Transmettre la mémoire des migrations : la correspondance comme support de filiation

Valérie Bouchard (Université de Saint-Boniface)

Ce projet propose de poser un regard ethnologique, de l’intérieur, sur les réseaux de parenté qui forment le cœur des communautés francophones en Amérique du Nord par l’entremise de la correspondance. À partir d’archives familiales abordées sous l’angle de l’intime et du quotidien (Dassié, 2010), cette recherche, ancrée dans une perspective de longue durée, s’intéresse aux différentes périodes et aux divers contextes que ces documents ont traversés au fil de leur trajectoire biographique (Bonnot, 2002). L’objectif est de les analyser non seulement en tant que révélateurs d’une « expérience migratoire » (Mimeault, 2013), mais également comme témoins d’une pratique conservatoire familiale et comme supports d’une mémoire familiale de la migration transmise et, possiblement, réinterprétée (Ricœur, 1985 ; 2000). En m’inspirant des résultats de ma recherche doctorale, qui s’est intéressée aux récits qu’évoquent les objets d’une collection privée, je souhaite interroger ces archives comme des « objets de filiation » (Bouchard, 2021), c’est-à-dire comme supports d’un sentiment d’appartenance à un groupe et à une lignée dont l’expérience migratoire constituerait un fil conducteur.

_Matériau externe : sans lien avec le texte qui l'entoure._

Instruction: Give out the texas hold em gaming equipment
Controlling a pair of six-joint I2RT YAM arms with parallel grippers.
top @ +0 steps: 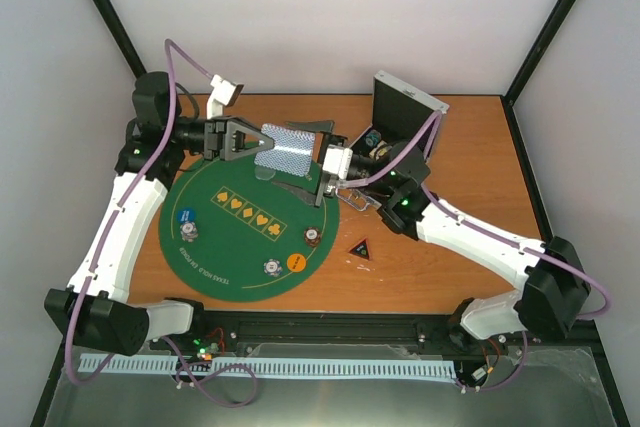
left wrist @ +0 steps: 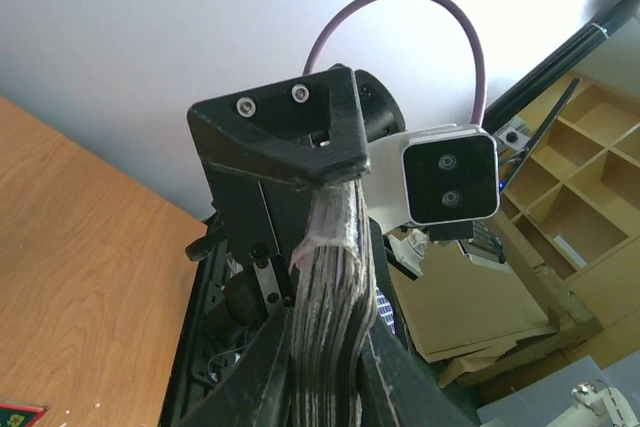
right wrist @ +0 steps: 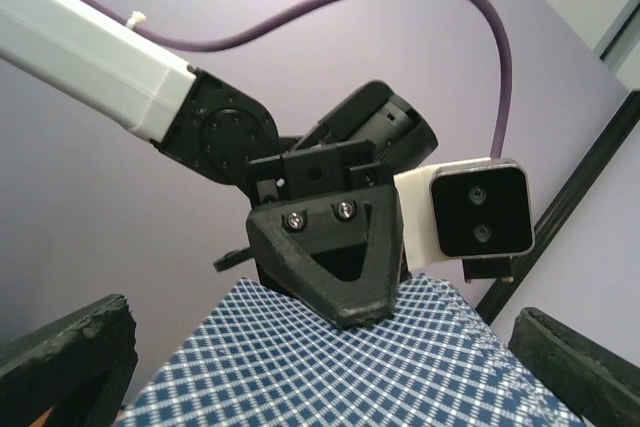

Pour ce faire, je me pencherai sur deux fonds d’archives familiales conservés à l’Institut français d’Assumption University, Worcester (Maine) : le fonds de la famille Jobin, qui a quitté Québec pour Boston en 1890, parmi lequel figurent, entre autres, quelque 500 lettres à ce jour peu exploitées et les mémoires de Marie-Eugénie Jobin, notamment étudiés par Leslie Choquette sous l’angle de l’intégration à une nouvelle communauté (Choquette, 2011) ; et celui de la famille Harpin-Sansoucy, qui a immigré de la communauté rurale de Saint-Ours vers Southbridge, au Massachusetts, en 1909, et qui témoigne d’un profil de migrants d’un milieu moins aisé, dévoilant des fragments d’un quotidien différent qu’il sera intéressant de mettre en rapport avec celui de la famille Jobin. Ces deux fonds ont en commun d’avoir fait l’objet de récits rédigés par les descendants (Choquette, 2019), offrant ainsi un accès à l’angle mémoriel de l’histoire familiale de migrations de familles canadiennes-françaises originaires du Québec vers la Nouvelle-Angleterre au tournant du XXe siècle. Le projet laisse par ailleurs une ouverture à la découverte d’autres fonds et documents pertinents pour éclairer les trajectoires narrées de la mémoire familiale des migrations.

La réalisation de ce projet repose d’abord sur l’étude de documents écrits, particulièrement les deux fonds d’archives identifiés, pour dégager l’expérience migratoire de ces deux familles. Le séjour à l’Institut français sera également l’occasion de consulter les documents rédigés par les donateurs de ces deux fonds : les traductions de lettres réalisées par le donateur du fonds de la famille Jobin, et l’histoire familiale qu’il a produite à partir de ces archives, ainsi que l’histoire familiale publiée par la donatrice du fonds de la famille Harpin-Sansoucy. Selon le développement de la recherche et les pistes révélées grâce à la consultation des archives, des entrevues seront réalisées auprès de descendants de ces familles afin de dégager les différentes manifestations de la mémoire familiale.

À terme, le projet vise une publication scientifique croisant l’édition critique à l’analyse ethnologique, qui par le biais d’une approche qualitative, chercherait à faire ressortir l’intimité de l’expérience migratoire, mais également le partage de carnets de recherche numériques, s’adressant à un public curieux, mais non spécialiste et proposant une incursion au cœur de l’expérience de recherche ethnologique.